**Directions**
Where a line in the listing contains the string "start", copy that line out.
-- Exercise data follows --
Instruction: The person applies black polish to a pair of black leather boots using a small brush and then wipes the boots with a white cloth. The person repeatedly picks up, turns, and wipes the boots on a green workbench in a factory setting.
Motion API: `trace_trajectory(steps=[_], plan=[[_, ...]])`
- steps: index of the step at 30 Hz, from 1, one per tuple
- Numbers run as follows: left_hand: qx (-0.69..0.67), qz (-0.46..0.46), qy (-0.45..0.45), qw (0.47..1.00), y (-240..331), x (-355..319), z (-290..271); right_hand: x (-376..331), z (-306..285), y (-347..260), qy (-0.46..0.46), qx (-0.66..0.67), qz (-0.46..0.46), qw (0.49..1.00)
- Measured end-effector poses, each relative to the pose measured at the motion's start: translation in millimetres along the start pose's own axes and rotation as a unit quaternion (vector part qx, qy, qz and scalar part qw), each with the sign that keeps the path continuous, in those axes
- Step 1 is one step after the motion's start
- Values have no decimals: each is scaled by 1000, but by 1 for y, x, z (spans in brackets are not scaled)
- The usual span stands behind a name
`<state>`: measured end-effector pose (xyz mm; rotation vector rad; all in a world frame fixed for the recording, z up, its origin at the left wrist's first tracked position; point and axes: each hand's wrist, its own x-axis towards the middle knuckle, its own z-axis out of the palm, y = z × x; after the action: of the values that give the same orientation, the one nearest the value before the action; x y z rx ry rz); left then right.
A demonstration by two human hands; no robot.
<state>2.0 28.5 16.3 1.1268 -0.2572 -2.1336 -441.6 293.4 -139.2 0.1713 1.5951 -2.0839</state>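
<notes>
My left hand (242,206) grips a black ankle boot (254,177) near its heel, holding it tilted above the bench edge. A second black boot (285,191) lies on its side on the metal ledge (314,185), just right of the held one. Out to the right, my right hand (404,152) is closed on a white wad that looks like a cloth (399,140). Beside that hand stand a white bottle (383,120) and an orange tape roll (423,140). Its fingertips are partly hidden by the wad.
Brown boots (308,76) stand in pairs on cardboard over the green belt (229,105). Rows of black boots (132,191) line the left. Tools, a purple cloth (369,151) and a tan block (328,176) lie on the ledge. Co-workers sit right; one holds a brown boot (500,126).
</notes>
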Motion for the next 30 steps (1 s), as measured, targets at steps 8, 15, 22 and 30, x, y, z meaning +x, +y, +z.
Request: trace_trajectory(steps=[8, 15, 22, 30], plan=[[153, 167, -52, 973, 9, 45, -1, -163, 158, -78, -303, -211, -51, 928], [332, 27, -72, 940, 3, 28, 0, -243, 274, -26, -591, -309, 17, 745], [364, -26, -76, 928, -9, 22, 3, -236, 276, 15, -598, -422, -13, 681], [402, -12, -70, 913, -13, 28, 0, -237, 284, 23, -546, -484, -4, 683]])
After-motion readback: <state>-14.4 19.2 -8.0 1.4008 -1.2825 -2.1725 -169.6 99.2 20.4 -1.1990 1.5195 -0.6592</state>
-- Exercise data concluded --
**Final answer**
- Measured end-effector poses, each relative to the pose measured at the motion's start: translation in millimetres along the start pose's own axes and rotation as a unit quaternion (vector part qx, qy, qz and scalar part qw), each with the sign that keeps the path continuous, in those axes
- Step 1 is one step after the motion's start

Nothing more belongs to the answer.